Cranberry boss

Trying to get the upper hand on out-of-control blood sugar? Well new research shows that you might have a new ally in an old holiday favorite.

This study looked at tannins from several different foods–including cranberry, pomegranate, grape, and cocoa. The goal was to see how effectively each of these compounds could bind with alpha-amylase and glucoamylase.

These are two enzymes responsible for breaking down carbohydrates. The idea is that by slowing starch digestion, you can also slow down the resultant spike in blood sugar.

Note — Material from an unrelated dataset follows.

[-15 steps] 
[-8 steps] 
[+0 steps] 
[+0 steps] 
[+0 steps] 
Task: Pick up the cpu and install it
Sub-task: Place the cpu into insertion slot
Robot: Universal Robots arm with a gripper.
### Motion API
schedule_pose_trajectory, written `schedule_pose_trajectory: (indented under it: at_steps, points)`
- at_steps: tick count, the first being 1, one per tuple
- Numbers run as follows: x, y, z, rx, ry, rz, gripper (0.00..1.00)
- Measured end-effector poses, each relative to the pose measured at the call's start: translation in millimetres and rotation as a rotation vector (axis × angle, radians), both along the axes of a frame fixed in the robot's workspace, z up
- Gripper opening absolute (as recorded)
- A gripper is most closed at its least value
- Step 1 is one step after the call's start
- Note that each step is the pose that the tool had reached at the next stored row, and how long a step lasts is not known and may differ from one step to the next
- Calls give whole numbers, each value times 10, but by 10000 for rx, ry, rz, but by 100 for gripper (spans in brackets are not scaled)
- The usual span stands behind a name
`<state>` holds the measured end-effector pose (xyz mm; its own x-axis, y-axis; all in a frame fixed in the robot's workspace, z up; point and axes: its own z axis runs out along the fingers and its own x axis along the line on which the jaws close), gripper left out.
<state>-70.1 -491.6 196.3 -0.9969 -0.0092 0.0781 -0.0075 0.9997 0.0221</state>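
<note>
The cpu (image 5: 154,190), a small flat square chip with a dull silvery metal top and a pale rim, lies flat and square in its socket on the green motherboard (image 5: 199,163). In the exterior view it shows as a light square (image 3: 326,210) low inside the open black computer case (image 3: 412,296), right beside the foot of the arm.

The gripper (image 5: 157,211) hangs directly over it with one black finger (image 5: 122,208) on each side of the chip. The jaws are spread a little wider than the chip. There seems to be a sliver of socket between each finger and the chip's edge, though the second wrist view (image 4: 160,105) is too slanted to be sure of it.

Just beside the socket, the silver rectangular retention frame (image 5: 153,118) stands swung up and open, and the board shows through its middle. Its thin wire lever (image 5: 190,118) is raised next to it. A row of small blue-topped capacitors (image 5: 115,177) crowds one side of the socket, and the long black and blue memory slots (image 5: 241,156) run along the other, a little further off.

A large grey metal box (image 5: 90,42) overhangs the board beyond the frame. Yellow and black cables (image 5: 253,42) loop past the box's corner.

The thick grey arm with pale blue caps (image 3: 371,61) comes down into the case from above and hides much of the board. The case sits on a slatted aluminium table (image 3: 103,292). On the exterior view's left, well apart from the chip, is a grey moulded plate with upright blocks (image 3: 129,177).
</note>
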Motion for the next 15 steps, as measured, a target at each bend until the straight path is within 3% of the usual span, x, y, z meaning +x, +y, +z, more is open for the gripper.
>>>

Results showed that cranberry was the most effective inhibitor of both of these enzymes. (Though pomegranate and grape tannins also performed fairly well.)

It’s only a laboratory study. So obviously, there’s no guarantee that cranberry tannins will have the same enzyme-binding effect after human consumption.

That said, previous clinical research does point to cranberry’s potential role in regulating blood sugar. And when it comes to warding off infection–most notably in the urinary tract–you won’t find a more powerful natural solution.

That’s not a green light to binge on cranberries, mind you. (And especially not cranberry juice.) It’s true that they’re generally lower in sugar than other types of fruit. But, well… sugar is sugar.

This study used cranberry extract to achieve the effects I described above. I suggest you do the same.